* WHAT IS REQUIRED:
Repeat the records below exactly from the line containing "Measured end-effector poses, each" to the line containing "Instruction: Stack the", taking in both of those lines. Drop the pictures.

········

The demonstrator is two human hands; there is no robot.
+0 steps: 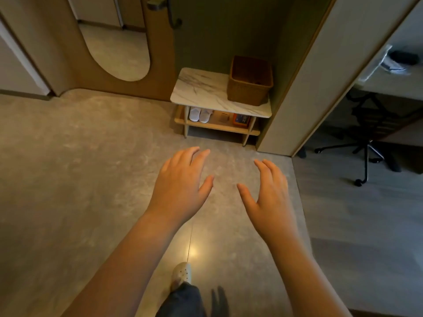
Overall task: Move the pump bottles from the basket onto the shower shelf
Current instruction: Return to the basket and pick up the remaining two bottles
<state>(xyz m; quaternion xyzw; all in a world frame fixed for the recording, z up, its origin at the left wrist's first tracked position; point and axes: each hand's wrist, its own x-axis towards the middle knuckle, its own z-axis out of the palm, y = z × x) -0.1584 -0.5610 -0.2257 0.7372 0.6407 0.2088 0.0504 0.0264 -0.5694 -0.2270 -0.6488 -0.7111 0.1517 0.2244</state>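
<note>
Both hands are hovering empty over the floor (pixel 91 156): the left hand (pixel 180 181) and the right hand (pixel 267 193) are spreading their fingers loosely, palms down, gripping nothing and touching nothing. The woven basket (pixel 250 81) is sitting well ahead of them, a little beyond the right hand, on the right end of a marble-topped bench (pixel 199 92). Its inside is lying in shadow, so the pump bottles are not showing from here, and the shower shelf is not appearing anywhere in view. Judging by their kind, such bottles are likely stiff plastic, weighty if full and possibly slick. Gripping round the body below the pump collar is looking safer than lifting by the nozzle, which may press down or twist. The basket's tall sides are calling for a straight lift upward. Room is tightening to the right of the basket, where a wall panel (pixel 297 88) is standing just beside it, while the bench top is offering bare space to the left. White slippers (pixel 198 114) are resting on the lower rack, well below the reach.
</note>
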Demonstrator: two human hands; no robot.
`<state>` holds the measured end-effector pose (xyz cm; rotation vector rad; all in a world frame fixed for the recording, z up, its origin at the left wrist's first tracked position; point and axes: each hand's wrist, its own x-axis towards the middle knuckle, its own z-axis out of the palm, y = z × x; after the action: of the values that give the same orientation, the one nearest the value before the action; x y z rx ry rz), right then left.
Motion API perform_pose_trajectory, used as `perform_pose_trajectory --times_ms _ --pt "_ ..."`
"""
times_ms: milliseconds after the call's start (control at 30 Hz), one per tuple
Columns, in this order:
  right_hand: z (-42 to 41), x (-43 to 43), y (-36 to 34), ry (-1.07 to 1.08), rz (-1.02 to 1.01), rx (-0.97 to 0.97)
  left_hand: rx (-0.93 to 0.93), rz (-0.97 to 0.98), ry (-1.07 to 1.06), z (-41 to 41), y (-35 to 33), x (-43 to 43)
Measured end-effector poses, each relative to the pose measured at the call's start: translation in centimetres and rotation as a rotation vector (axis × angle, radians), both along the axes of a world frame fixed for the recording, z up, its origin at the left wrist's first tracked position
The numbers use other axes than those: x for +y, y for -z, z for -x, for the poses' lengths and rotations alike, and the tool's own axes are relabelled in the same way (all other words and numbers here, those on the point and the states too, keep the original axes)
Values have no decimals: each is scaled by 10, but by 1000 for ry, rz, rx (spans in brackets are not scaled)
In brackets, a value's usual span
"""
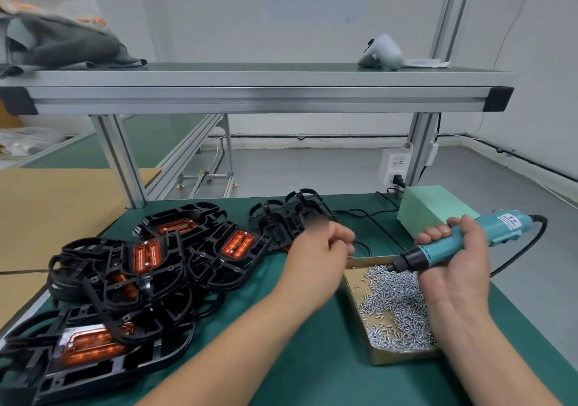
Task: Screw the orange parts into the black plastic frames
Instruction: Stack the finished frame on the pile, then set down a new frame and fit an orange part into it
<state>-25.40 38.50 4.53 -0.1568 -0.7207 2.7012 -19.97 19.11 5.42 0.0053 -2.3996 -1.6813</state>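
Observation:
A pile of black plastic frames [131,283] with orange parts [146,256] set in them covers the left of the green mat. One black frame [281,218] without a visible orange part lies further back at the centre. My left hand [319,255] hovers just in front of that frame, blurred, with its fingers loosely curled and nothing visible in them. My right hand [453,261] grips a teal electric screwdriver [463,243]. The screwdriver's tip points left, over a cardboard box of small silver screws [397,305].
A mint-green power box [431,205] with black cables stands at the back right, beside a wall socket [394,164]. An aluminium shelf [256,92] spans overhead, carrying cloth and a white device. Flat cardboard [56,211] lies to the left.

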Motion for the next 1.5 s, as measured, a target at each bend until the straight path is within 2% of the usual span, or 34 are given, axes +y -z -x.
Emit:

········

* EXPECTED ANSWER:
Measured end-effector poses, each relative to the pose measured at the call's start: translation in centimetres and rotation as a rotation vector (axis × angle, radians), both along the axes of a world frame fixed for the recording, z up, its origin at the left wrist's first tracked position
The numbers use other axes than those: x for +y, y for -z, z for -x, for the poses' lengths and rotations alike, and the tool's own axes are relabelled in the same way (all other words and numbers here, those on the point and the states too, keep the original axes)
Values have no decimals: each is scaled by 10, but by 1000 for ry, rz, rx (spans in brackets are not scaled)
In brackets, a value's usual span
"""
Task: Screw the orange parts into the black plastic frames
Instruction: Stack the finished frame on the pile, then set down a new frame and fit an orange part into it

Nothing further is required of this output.